» ACTIVITY: Write out every line from the listing below where the string "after" is found.

*** Opening of DATA ***

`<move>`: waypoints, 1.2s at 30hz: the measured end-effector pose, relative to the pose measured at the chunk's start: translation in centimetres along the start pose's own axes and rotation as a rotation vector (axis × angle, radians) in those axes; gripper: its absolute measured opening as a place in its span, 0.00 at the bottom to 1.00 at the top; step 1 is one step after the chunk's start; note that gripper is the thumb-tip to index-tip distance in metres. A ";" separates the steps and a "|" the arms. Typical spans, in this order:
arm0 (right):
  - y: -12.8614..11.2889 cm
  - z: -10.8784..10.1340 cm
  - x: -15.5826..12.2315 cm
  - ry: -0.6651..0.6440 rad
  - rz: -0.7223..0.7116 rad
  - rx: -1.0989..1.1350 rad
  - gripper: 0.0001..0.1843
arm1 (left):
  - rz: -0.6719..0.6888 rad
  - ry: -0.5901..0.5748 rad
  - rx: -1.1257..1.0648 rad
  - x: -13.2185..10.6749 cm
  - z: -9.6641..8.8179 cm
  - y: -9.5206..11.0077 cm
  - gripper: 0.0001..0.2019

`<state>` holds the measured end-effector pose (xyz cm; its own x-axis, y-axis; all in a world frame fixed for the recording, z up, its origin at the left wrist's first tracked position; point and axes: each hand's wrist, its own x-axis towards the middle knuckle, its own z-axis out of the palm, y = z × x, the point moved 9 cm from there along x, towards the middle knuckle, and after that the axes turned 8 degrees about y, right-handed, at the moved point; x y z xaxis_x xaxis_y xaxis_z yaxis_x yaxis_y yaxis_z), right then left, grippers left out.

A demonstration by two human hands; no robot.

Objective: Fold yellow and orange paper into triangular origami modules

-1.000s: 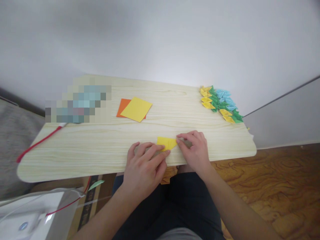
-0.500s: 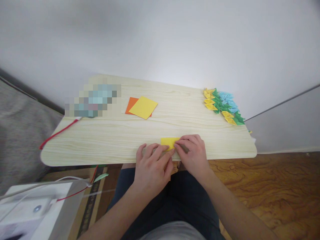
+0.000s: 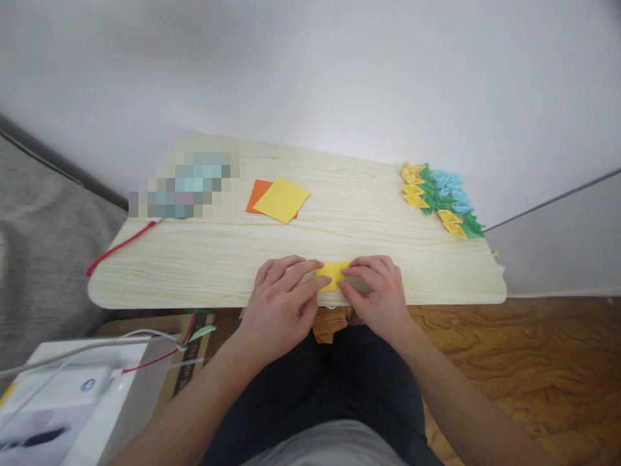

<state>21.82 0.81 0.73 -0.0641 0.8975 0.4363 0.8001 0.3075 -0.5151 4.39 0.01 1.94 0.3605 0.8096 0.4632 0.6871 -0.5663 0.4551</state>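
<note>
A small folded piece of yellow paper (image 3: 332, 274) lies near the front edge of the table, between my two hands. Its left end is held by the fingertips of my left hand (image 3: 284, 301), the index finger reaching onto its face. Bent fingers and thumb of my right hand (image 3: 376, 291) grip the right end. Part of the paper is hidden under the fingers. Farther back, a yellow square sheet (image 3: 282, 200) rests on orange paper (image 3: 257, 194).
Folded yellow paper pieces (image 3: 414, 195), green ones (image 3: 427, 188) and light blue ones (image 3: 452, 189) stand in rows at the table's (image 3: 359, 226) back right. A blurred-out object (image 3: 194, 184) with a red cable (image 3: 121, 247) is at the left. A white box (image 3: 97, 388) sits below left.
My left hand has shifted left, from over the paper's lower edge to its left end. The right hand stays at the right end. The whole view has moved slightly.
</note>
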 end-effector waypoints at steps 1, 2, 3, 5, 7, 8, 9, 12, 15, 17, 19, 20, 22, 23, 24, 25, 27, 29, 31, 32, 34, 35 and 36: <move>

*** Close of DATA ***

» RESULT OF THIS EXERCISE:
`<move>`: waypoints, 1.2s at 30hz: the measured end-effector pose, relative to the pose measured at the chunk's start: translation in centimetres along the start pose's own axes and rotation as a rotation vector (axis × angle, radians) in those axes; gripper: its absolute measured opening as a place in its span, 0.00 at the bottom to 1.00 at the top; step 1 is one step after the chunk's start; note that gripper is the thumb-tip to index-tip distance in metres. A ";" separates the steps and a "|" the arms. Typical spans, in this order:
`<state>` holds the measured end-effector pose (xyz cm; its own x-axis, y-axis; all in a world frame fixed for the recording, z up, its origin at the left wrist's first tracked position; point and axes: each hand's wrist, its own x-axis towards the middle knuckle, its own z-axis out of the palm, y = z × x, the point moved 9 cm from there along x, towards the middle knuckle, and after that the axes turned 8 degrees about y, right-handed, at the moved point; x y z xaxis_x xaxis_y xaxis_z yaxis_x yaxis_y yaxis_z), right then left, grippers left out.

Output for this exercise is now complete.